Partito Socialista: il vero sconfitto delle elezioni. Dopo il 2012, da quando è stato eletto all’Eliseo François Hollande, i problemi sono sempre gli stessi. Dall’arrivo di Manuel Valls al governo, ciò che resta della coalizione ambientalista “Europe Ecologie Les Verts”, preferisce allearsi con il “Front de gauche” (gli ex comunisti) che con il Ps. Anche se parte al governo di 21 regioni su 22, la sinistra si è presentata in ordine sparso. Certo, grazie al sistema elettorale, sono possibili fusioni di liste e nuove alleanze tra i due turni, ma pare che, almeno attualmente, l’ipotesi sia molto remota.
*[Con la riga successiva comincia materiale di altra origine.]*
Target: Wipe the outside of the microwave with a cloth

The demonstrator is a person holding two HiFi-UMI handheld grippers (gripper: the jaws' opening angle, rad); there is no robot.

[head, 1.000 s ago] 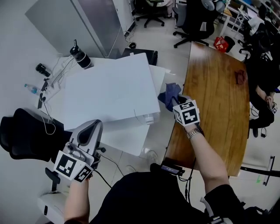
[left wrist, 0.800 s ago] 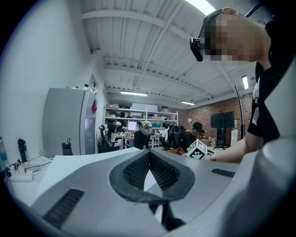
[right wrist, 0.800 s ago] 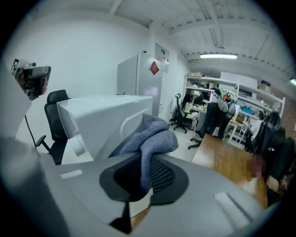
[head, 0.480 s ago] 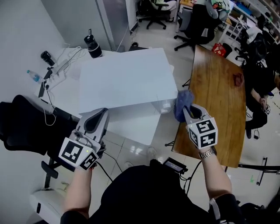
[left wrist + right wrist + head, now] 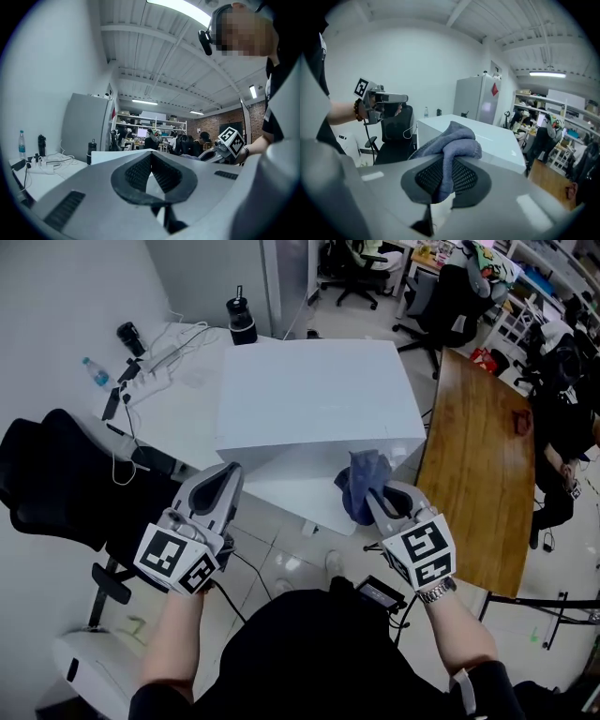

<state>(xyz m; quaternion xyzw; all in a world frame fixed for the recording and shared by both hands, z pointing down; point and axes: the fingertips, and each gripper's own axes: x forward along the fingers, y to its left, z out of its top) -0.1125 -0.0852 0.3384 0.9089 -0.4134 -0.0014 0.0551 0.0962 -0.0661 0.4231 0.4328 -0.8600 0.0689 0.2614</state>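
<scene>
Revealing what head view hides, gripper views show right tool pinching cloth, left tool clenched

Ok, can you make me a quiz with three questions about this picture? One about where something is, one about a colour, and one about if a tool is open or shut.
1. Where is the cloth?
A. in the right tool
B. on the wooden table
C. on the black chair

2. What colour is the cloth?
A. red
B. blue
C. yellow

3. How are the left tool's jaws?
A. wide apart
B. shut on nothing
C. shut on a bottle

Answers:
1 A, the right gripper view shows the jaws pinching the cloth.
2 B, it looks greyish blue in both views.
3 B, the jaws meet with nothing between them.
</scene>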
Front National: il partito lepenista, che è uscito vincitore, è un partito che non si può sottovalutare. Chi vota Marine Le Pen, sua nipote Marion e gli altri candidati frontisti lo fa per adesione a una visione del mondo che è ormai centrale in Francia. Una visione che si nutre dei contributi di intellettuali e polemisti non certo ai margini ma anzi oggi tra i più seguiti, da Alain Finkielkraut a Michel Onfray. Nel 2007 con l’ingresso di Alain Soral (un comunista) nel partito si è compiuta una drastica trasformazione nel Fronte Nazionale. Alcuni elementi di politica economica vengono definiti “keynesiani” o comunque “di sinistra” (salario minimo, lotta, ma non troppo, alla finanza, aumento delle pensioni, fiscalità fortemente progressiva). Questi elementi, sono affiancati da una serie di elementi di rottura (uscita dalla Nato e dall’Euro, revanchsimo nazionale, sovranismo, riarmo, stato di polizia perenne, sospensione dei diritti civili per determinate categorie di persone) che preoccupano non poco l’opinione pubblica moderata del continente europeo.
Con l’avanzare della crisi economica in Francia e dopo i recenti attentati, Marine non ha dovuto fare altro che passare all’incasso. La signora è una politica senz’altro estremamente astuta (ricordiamoci che, a differenza di alcuni politici nostrani, dopo gli attentati fu la Le Pen stessa a sospendere la campagna elettorale per le regionali) e il Fn è senz’altro uno dei casi più riusciti di ascesa politica del dopoguerra. Salvo qualche clamoroso passo falso, l’influenza della dinastia Le Pen è quindi destinata a durare ancora.